What you need to do »
Restate the listing below word for word. No picture belongs in the result.

Data excerpt »
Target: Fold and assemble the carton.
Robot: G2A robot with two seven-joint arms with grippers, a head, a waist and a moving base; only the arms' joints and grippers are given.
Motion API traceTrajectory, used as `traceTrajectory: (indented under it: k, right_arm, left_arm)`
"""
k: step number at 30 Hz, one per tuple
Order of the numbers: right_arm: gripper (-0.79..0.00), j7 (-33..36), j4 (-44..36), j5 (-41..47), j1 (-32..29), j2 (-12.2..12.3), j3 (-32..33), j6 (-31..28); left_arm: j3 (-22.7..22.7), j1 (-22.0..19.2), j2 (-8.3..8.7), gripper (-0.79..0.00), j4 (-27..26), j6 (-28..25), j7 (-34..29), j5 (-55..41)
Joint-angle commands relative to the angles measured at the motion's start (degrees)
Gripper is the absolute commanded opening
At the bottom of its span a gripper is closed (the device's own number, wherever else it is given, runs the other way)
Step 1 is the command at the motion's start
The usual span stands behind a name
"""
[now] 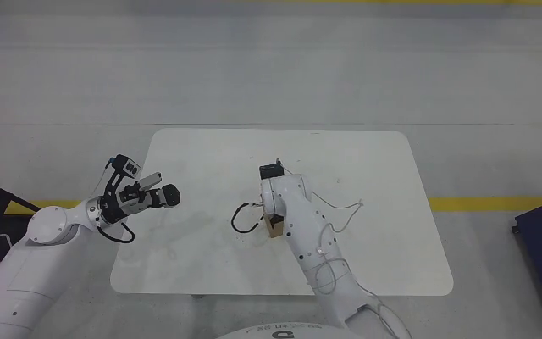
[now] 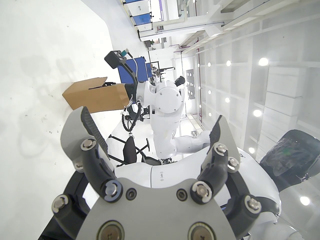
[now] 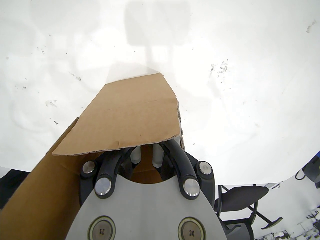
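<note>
Sitting under a loose flap (image 3: 130, 116) at the carton's (image 3: 37, 188) open end, the right gripper (image 3: 147, 154) gave no clue whether it clamped. Carton stood mid-way across the table (image 1: 356, 169). Left gripper (image 2: 152, 116) hung spread, well apart; best, I judged, to brace a wall before pressing flaps.

Carton (image 1: 273, 225) sits on the surface (image 1: 364, 169) near the middle, a bit toward the robot's side. Right gripper (image 3: 147, 152) is at the carton's open end, tucked in under a flap (image 3: 130, 118), with the right arm directly above the carton in the top view. Left gripper (image 1: 169, 196) is over the surface's left part, near the left edge and well apart from the carton. Its jaws are spread, nothing between them. Carton is to its right.
</note>
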Motion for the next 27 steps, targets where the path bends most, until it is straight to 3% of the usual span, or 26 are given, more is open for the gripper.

Response box »
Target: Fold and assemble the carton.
Robot: G2A robot with two seven-joint arms with grippers, a head, a waist and a moving base; only the arms' joints and grippers are given.
Motion API traceTrajectory, used as `traceTrajectory: (indented under it: k, right_arm, left_arm)`
"""
k: step number at 30 Hz, one per tuple
Order of the numbers: right_arm: gripper (-0.79..0.00), j7 (-33..36), j4 (-44..36), j5 (-41..47), j1 (-32..29), j2 (-12.2..12.3), j3 (-32..33), j6 (-31..28); left_arm: j3 (-22.7..22.7), j1 (-22.0..19.2), j2 (-8.3..8.7), gripper (-0.79..0.00), j4 (-27..26), j6 (-28..25), j7 (-34..29), j5 (-55..41)
Joint-angle commands relative to the angles measured at the motion's start (degrees)
Gripper is the absolute commanded opening
At the bottom of its span a gripper is closed (the device's own number, wherever else it is given, runs the other way)
Step 1 is the command at the motion's start
The usual span stands behind a name
"""
[now] 
[now] 
[now] 
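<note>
Sitting under a loose flap (image 3: 130, 116) at the carton's (image 3: 37, 188) open end, the right gripper (image 3: 147, 154) gave no clue whether it clamped. Carton stood mid-way across the table (image 1: 356, 169). Left gripper (image 2: 152, 116) hung spread, well apart; best, I judged, to brace a wall before pressing flaps.

Carton (image 1: 273, 225) sits on the surface (image 1: 364, 169) near the middle, a bit toward the robot's side. Right gripper (image 3: 147, 152) is at the carton's open end, tucked in under a flap (image 3: 130, 118), with the right arm directly above the carton in the top view. Left gripper (image 1: 169, 196) is over the surface's left part, near the left edge and well apart from the carton. Its jaws are spread, nothing between them. Carton is to its right.
</note>
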Motion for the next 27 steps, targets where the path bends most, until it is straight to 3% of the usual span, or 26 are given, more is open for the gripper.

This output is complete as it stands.